→ **Problem to work on**:
In the listing below, repeat exactly every line from the first through the line containing "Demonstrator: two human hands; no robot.", with nothing else.

→ **Source material**:
· · · ·

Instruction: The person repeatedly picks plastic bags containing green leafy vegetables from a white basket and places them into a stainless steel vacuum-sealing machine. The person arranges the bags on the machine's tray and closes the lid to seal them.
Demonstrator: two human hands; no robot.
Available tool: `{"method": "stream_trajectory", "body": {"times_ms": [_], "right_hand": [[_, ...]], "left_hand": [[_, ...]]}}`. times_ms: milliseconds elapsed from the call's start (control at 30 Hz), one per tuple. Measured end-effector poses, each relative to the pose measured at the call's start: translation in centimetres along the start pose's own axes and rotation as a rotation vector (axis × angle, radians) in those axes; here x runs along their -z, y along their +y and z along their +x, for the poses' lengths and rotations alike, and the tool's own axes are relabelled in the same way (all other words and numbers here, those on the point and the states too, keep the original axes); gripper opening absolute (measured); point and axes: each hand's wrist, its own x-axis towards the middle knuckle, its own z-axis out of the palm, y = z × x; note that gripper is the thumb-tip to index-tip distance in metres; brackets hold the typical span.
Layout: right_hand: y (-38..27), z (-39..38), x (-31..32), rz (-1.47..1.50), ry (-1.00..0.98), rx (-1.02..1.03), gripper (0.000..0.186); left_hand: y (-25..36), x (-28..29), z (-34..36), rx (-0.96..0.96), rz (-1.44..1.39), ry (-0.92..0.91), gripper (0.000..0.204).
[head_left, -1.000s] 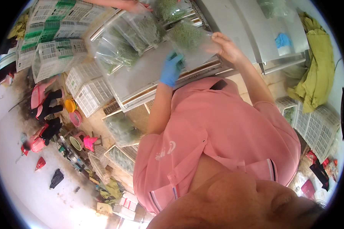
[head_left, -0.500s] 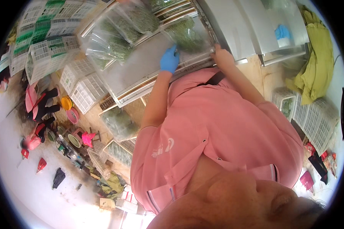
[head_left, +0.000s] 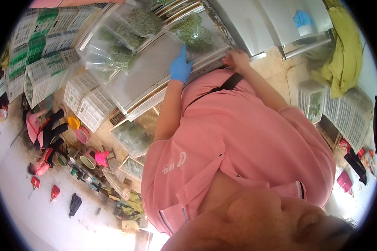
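Head view shows a clear bag [head_left: 192, 33] of fine green sprigs lying on the metal desk [head_left: 144, 74], in front of the wearer's body and just beyond the two hands. The gloved left hand [head_left: 180, 67] is at the bag's near left side, its index finger stretched toward the film and its thumb set apart; whether it presses or only hovers, I cannot tell. The bare right hand [head_left: 237, 60] is at the desk's near edge, beside the bag's right corner, fingers curled inward; whether they pinch plastic is too small to make out. Having a hand at either side probably suits a bag too limp to hold its own shape. Other filled bags [head_left: 121, 56] lie close together toward the left, perhaps because soft bags prop one another.

The film is thin, glossy and creased, bulging over feathery, tangled greens. The desk is flat and dull grey, with pale strips along its near edge. White crates [head_left: 94, 106] at the left are rigid, latticed plastic; an olive cloth [head_left: 347, 52] hangs at the right in soft folds.
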Motion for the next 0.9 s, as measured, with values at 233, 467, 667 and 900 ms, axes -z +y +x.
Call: {"method": "stream_trajectory", "body": {"times_ms": [233,467,667,900], "right_hand": [[0.1,-1.1,0.2,-0.031,-0.056,-0.04,0.03],[0.5,-0.3,0.1,-0.04,-0.014,0.018,0.03],[1.0,0.2,0.7,-0.073,-0.004,-0.018,0.032],[-4.4,-6.0,-4.8,-0.675,-0.367,0.297,0.034]], "left_hand": [[-1.4,0.1,-0.2,-0.089,-0.117,0.062,0.073],[-0.9,-1.5,0.8,-0.118,-0.002,0.123,0.064],[-1.0,-1.6,0.1,-0.125,-0.034,0.168,0.062],[-4.2,3.1,-2.6,0.125,-0.509,0.696,0.05]]}}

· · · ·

→ **Problem solution**:
Instruction: The person repeatedly picks plastic bags containing green leafy vegetables from a white basket and places them into a stainless steel vacuum-sealing machine. The person arranges the bags on the machine's tray and closes the lid to seal them.
Demonstrator: two human hands; no robot.

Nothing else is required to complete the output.